A major challenge for effective gene therapy using conditionally replicating Ads is the ability to specifically deliver nucleic acids directly into diseased tissue. Progress in gene therapy has been hampered by concerns over the safety and practicality of viral vectors, particularly for intravenous delivery, and the inefficiency of currently available non-viral transfection techniques (120). Recombinant Ads are one of the most common gene transfer vectors utilized in human clinical trials, but systemic administration of this virus is limited by host innate and adaptive antiviral immune responses, which can limit and/or preclude repetitive treatment regiments (121). Ultrasound (US) contrast agents and US-targeted microbubble destruction (UTMD) represents an innovative and viable method for systemic gene delivery (120–122). Greco et al. (123) demonstrated that microbubble/Ad.mda-7 complexes targeted to DU-145 cells using US dramatically reduce tumor burden in xenografted nude mice. Intriguingly, US guided microbubble/CTV delivery completely eradicated not only treated DU-145/Bcl-XL-therapy resistant tumors, but also untreated distant tumors (established in the opposite flank), thereby implementing a ‘cure’. These findings advocate potential therapeutic applications of this novel image-guided gene therapy technology for advanced prostate cancer patients with metastatic disease.
Successful gene therapy predominantly relies on efficient and enhanced transgene delivery approaches. Serotype 5 adenovirus (Ad.5) is routinely used as a vector for transgene delivery. However, the infectivity of Ad.5 is dependent on Coxsackie-adenovirus receptors (CARs); many tumor types show a reduction in this receptor in vivo, thereby limiting therapeutic gene transduction. Serotype chimerism is one approach to circumvent CAR deficiency; this strategy is used to generate an Ad.5/3-recombinant Ad that infects cancer cells through Ad.3 receptors in a CAR-independent manner (74). In low CAR human prostate cancer cells (PC-3) (124), a recombinant Ad.5/3 virus delivering mda-7/IL-24 (Ad.5/3-mda-7) is more efficacious than an Ad.5 virus encoding mda-7/IL-24 (Ad.5-mda-7) in infecting tumor cells, expressing MDA-7/IL-24 protein, inducing cancer-specific apoptosis, inhibiting in vivo tumor growth and exerting an antitumor ‘bystander’ effect in a nude mouse xenograft model (74). Similarly, due to insufficient adenovirus serotype 5 gene delivery therapeutic approach has shown limited success in GBM, but Ad.5/3-mda-7 more effectively infected and killed GBM cells in vitro and in vivo than Ad.5-mda-7 (107).

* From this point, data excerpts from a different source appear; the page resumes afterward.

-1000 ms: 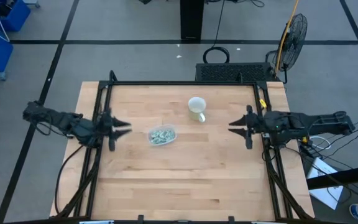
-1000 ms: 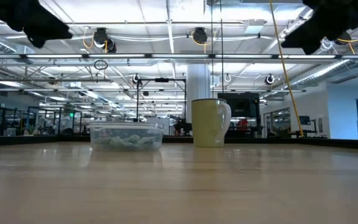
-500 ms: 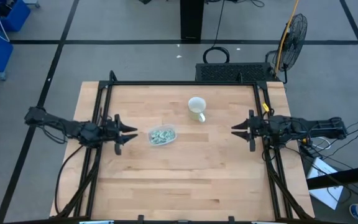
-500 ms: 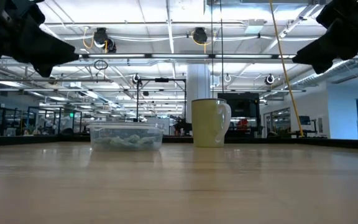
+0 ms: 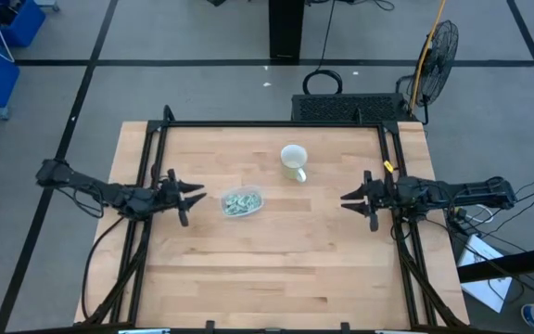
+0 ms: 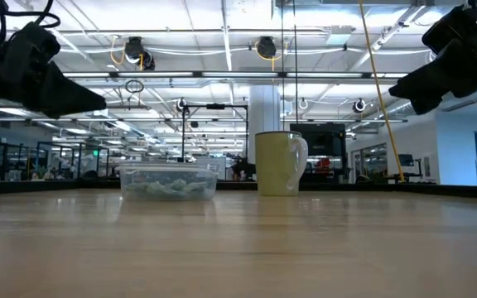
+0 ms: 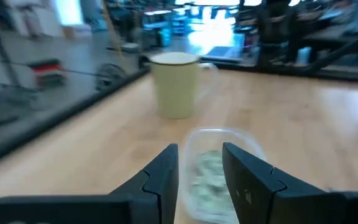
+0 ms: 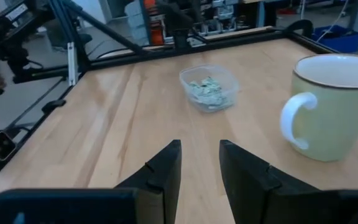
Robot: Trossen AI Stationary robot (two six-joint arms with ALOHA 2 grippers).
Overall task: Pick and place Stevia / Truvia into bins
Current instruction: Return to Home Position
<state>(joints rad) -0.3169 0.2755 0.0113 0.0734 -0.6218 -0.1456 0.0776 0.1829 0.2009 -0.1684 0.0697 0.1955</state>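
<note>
The clear plastic bin (image 5: 242, 201) stands on the table left of centre, and several pale green Stevia packets (image 8: 206, 88) lie heaped inside it. I see no packet on the bare wood. My left gripper (image 5: 193, 194) hovers open just left of the bin, pointing at it; in the left wrist view the bin (image 7: 219, 168) shows right beyond its fingers. My right gripper (image 5: 345, 198) hovers open near the table's right side, well away from the bin (image 8: 209, 86). In the low view the bin (image 6: 169, 182) sits below both raised arms.
A cream mug (image 5: 294, 162) with a handle stands upright behind and right of the bin, also seen as the mug (image 6: 280, 163) in the low view. Black frame rails (image 5: 276, 124) border the table's far and side edges. Bare wood (image 5: 276, 269) fills the near half.
Both grippers have come down toward the table while staying open. The left one has edged a little toward the bin, and the right one has sunk and shifted slightly toward the near edge. The bin and the mug have not moved.
</note>
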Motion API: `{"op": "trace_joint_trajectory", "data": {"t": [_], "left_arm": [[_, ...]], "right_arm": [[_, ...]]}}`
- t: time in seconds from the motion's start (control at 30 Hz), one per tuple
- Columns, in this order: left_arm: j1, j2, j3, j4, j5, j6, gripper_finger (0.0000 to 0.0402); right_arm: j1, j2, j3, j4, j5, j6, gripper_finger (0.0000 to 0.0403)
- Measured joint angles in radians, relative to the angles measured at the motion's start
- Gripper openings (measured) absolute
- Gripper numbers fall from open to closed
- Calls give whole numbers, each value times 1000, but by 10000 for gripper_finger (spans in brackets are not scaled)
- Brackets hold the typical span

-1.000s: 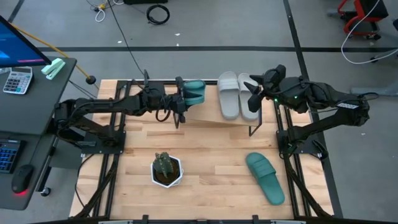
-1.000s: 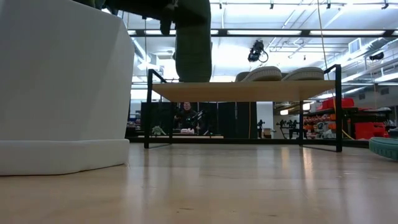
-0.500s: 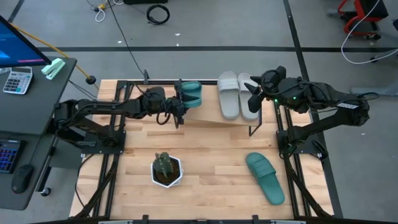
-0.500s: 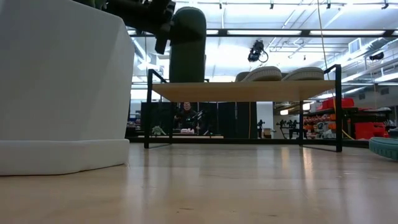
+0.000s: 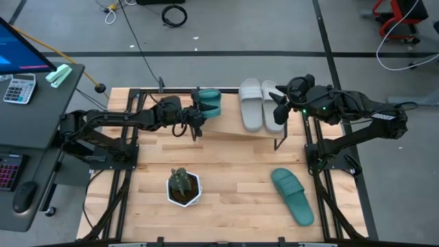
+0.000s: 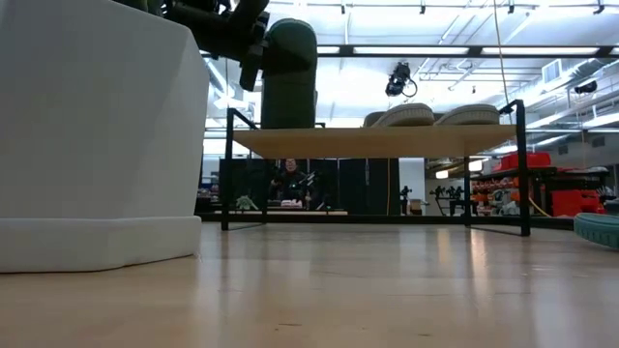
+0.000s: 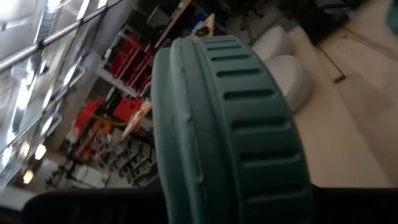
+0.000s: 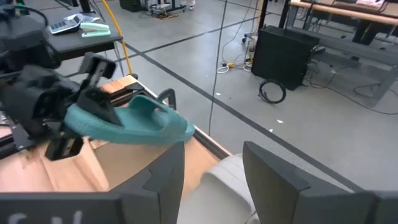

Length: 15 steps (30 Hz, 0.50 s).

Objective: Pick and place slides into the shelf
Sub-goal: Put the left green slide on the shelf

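Observation:
My left gripper [image 5: 197, 112] is shut on a teal slide [image 5: 210, 102] over the left end of the shelf [image 5: 230, 127]. In the low view this slide [image 6: 288, 72] stands steeply on end, its lower end at the plank top [image 6: 387, 142]. Two grey-white slides [image 5: 252, 104] [image 5: 272, 106] lie sole-down on the shelf's right half. My right gripper [image 5: 278, 104] is open above the right-hand one [image 8: 227, 177]; I cannot tell whether it touches. The second teal slide [image 5: 293, 195] lies flat on the table near the right edge. My left gripper holds the teal slide by its heel end [image 8: 84, 118], away from the ribbed strap [image 7: 249, 112], pinched between the two fingers, coming from the table's left. The slide is tipped steeply, strap end uppermost, with its lower end [image 6: 290, 123] at the shelf's plank.
A small potted plant in a white pot [image 5: 184, 186] stands near the table's near-left part and fills the low view's left [image 6: 97, 135]. The shelf's black legs [image 6: 227, 174] [image 6: 523, 169] stand on the tabletop. A desk with a calculator [image 5: 19, 88] is left of the table.
My left gripper has come down a little and drawn back toward the table's left, tipping the teal slide more upright; its top, out of the low view before, now shows. The shelf has shifted slightly toward the table's left. My right arm has kept still.

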Motion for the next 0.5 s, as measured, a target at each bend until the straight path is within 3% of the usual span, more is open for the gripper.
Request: {"op": "trace_joint_trajectory", "data": {"t": [0.13,0.33,0.5], "left_arm": [[11,-1,0,-3,-10,-69,75],[11,-1,-2,-25,-17,-184,183],[11,-4,-2,-56,-14,-325,236]], "right_arm": [[0,0,0,-9,-2,19,168],[0,0,0,-15,-3,26,168],[0,0,0,-15,-20,26,168]]}}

Pancreatic ductal adenocarcinoma (PDAC) is a very aggressive and complex cancer in which numerous subsets of genes undergo genetic change, either activation or inactivation, in a temporal manner during tumor development and progression. Common genetic modifications in PDAC include early activation of the K-ras oncogene (85 to 95%), overexpression of specific growth factors and their associated receptors and inactivation of the p16/RB1 (>90%), p53 (75%), DPC4 (55%) and BRCA2 tumor suppressor genes (125). Despite the provocative antitumor effects of mda-7/IL-24 in multiple cancer subtypes, Ad.mda-7 infection of PDAC cells remains largely ineffective in promoting growth inhibition and fails to induce cell death (99, 126). We observed that activated K-ras can cause a preferential ‘translational block’ of mda-7/IL-24 mRNA and inhibition of K-ras allows mda-7/IL-24 protein translation with resultant apoptosis (126). Accordingly, we have demonstrated previously that a combinatorial treatment (Figure 3) employing mda-7/IL-24 and antisense inhibition of K-ras or inhibition of K-ras-downstream extracellular regulated kinase 1/2 (ERK1/2) signaling induces apoptosis in K-ras mutant pancreatic carcinoma cells and inhibits growth of these tumor cells in xenograft murine models (127). Based on these intriguing observations we have endeavored to improve this combinatorial approach by incorporating both genetic constructs in the same delivery vehicle and have engineered a bipartite adenovirus, Ad.m7/KAS that can simultaneously express mda-7/IL-24 and extinguish K-ras expression (99). PDAC cells containing a mutant K-ras (including PANC-1, MIA PaCa-2, and AsPC-1) are exquisitely sensitive to Ad.m7/KAS resulting in profound growth suppression and induction of apoptosis both in vitro and in vivo in human PDAC xenografts in nude mice (99). In contrast, PDAC cells containing a wild-type K-ras gene also display a ‘translational block’ of mda-7/IL-24 mRNA that is not reversed by inhibiting K-ras, indicating that additional molecular alterations contribute to this inhibitory process in wild-type PDAC cells.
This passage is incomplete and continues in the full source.